Aim of the exercise: Where the records below reach the line containing "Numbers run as", start transcribing, and end with the line containing "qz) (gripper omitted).", exactly and with nothing else added.

____________

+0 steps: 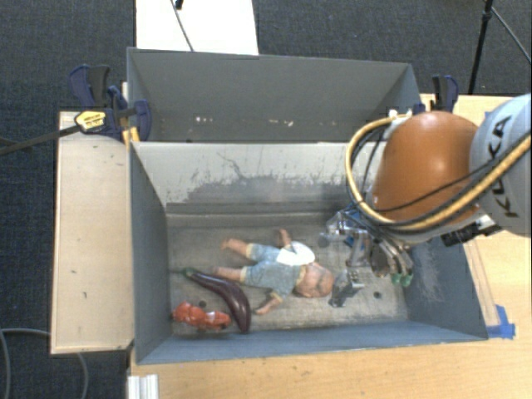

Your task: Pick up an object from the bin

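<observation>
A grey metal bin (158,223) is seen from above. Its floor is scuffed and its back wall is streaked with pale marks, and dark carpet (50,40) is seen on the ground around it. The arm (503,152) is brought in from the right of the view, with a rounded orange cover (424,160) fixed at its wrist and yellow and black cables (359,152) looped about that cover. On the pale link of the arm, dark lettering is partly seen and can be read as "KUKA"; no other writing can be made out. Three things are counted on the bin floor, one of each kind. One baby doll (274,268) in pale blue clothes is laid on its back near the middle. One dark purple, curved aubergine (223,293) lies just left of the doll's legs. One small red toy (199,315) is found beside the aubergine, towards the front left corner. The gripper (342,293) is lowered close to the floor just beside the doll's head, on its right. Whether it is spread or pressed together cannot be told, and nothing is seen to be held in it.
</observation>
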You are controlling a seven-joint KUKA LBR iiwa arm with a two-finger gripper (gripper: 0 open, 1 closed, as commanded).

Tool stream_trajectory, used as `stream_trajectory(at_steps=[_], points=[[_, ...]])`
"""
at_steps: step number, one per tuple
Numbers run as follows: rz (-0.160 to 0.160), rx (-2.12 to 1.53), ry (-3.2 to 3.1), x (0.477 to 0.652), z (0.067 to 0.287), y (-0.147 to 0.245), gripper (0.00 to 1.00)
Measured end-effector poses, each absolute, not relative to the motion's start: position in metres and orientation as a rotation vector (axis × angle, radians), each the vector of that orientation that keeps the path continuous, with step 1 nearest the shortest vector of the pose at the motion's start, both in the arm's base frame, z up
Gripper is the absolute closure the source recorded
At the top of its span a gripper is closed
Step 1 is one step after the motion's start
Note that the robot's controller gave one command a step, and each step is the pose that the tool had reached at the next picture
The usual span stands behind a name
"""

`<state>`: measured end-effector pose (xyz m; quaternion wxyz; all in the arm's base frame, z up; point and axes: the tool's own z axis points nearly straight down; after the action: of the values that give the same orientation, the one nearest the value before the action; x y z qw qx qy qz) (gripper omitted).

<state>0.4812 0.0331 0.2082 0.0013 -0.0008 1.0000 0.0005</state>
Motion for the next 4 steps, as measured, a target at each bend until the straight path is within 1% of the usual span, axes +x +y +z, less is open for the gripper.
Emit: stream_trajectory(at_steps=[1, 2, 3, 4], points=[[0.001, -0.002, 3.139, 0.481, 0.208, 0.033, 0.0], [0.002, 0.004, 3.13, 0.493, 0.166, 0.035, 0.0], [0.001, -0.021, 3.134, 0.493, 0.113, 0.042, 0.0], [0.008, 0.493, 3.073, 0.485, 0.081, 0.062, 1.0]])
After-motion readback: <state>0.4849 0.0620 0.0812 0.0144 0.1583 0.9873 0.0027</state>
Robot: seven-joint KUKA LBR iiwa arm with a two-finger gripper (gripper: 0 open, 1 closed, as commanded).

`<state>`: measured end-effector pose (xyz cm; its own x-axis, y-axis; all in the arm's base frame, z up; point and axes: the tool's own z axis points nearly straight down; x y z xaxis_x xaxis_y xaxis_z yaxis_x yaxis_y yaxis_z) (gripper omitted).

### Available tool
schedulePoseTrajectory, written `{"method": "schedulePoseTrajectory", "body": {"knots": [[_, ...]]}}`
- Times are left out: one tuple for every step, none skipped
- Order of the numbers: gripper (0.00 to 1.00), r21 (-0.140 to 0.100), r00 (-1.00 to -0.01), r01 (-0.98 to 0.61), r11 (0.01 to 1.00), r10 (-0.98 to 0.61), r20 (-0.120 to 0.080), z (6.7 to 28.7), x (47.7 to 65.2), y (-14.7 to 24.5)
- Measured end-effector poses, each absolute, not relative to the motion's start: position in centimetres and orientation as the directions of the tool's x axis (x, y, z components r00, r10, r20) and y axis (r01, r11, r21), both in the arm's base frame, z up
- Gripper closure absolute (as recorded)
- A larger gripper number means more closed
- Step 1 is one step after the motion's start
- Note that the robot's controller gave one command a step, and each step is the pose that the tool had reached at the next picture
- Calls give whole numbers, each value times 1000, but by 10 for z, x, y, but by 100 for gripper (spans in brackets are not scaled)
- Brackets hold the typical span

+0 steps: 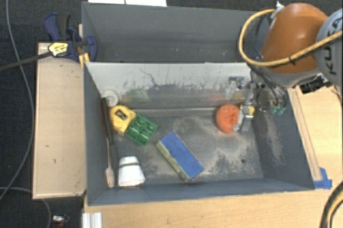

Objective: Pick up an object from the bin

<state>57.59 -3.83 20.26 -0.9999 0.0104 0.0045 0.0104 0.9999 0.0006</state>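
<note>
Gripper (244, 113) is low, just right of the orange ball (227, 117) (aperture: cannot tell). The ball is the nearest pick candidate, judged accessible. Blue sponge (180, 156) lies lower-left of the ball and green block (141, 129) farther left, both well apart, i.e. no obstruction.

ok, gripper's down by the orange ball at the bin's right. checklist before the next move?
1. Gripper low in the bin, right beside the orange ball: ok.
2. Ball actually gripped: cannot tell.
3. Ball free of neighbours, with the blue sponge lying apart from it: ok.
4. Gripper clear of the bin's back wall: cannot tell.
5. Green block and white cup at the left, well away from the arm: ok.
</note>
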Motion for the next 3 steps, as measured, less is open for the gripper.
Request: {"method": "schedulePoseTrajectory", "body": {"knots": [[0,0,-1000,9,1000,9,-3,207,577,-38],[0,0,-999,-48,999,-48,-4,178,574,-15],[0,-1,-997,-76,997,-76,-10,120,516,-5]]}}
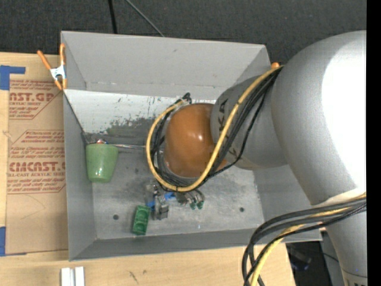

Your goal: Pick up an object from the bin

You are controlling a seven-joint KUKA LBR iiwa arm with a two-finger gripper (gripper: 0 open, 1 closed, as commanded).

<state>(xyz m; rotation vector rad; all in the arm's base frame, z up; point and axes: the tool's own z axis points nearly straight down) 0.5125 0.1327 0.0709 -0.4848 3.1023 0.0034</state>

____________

Answer to the exercise:
Numbers run as follows: rz (-0.160 to 0.160), rx (-2.12 to 1.53), ry (-3.2 to 3.1), x (0.477 to 0.652), z (0.067 to 0.287), y (-0.147 to 0.245), gripper (0.00 to 1.00)
Measured end-effector poses, each absolute, not relative to the motion's start: position in metres and orientation as a rotation vector (axis × angle, radians), each the vector of that orientation that keeps the path continuous, with step 1 nearest the shortest vector of the pose at the motion's start, both in the arm's base frame, z up
Gripper is the absolute closure the source recorded
At the top of its span a gripper is closed
Step 1 is one step after the motion's start
Note that the robot's controller gave one command a step, and each step is the pose that the tool had reached at the next picture
The usual span stands behind a name
"""

`<state>`: measured end-effector pose (xyz m; quaternion wxyz; all in the arm's base frame, z up; point and axes: the tool's own z axis points nearly straight down; after the action: of the values that give the same orientation, the one nearest the value before the action; x y z qw qx qy qz) (gripper omitted).

The output above is the complete answer.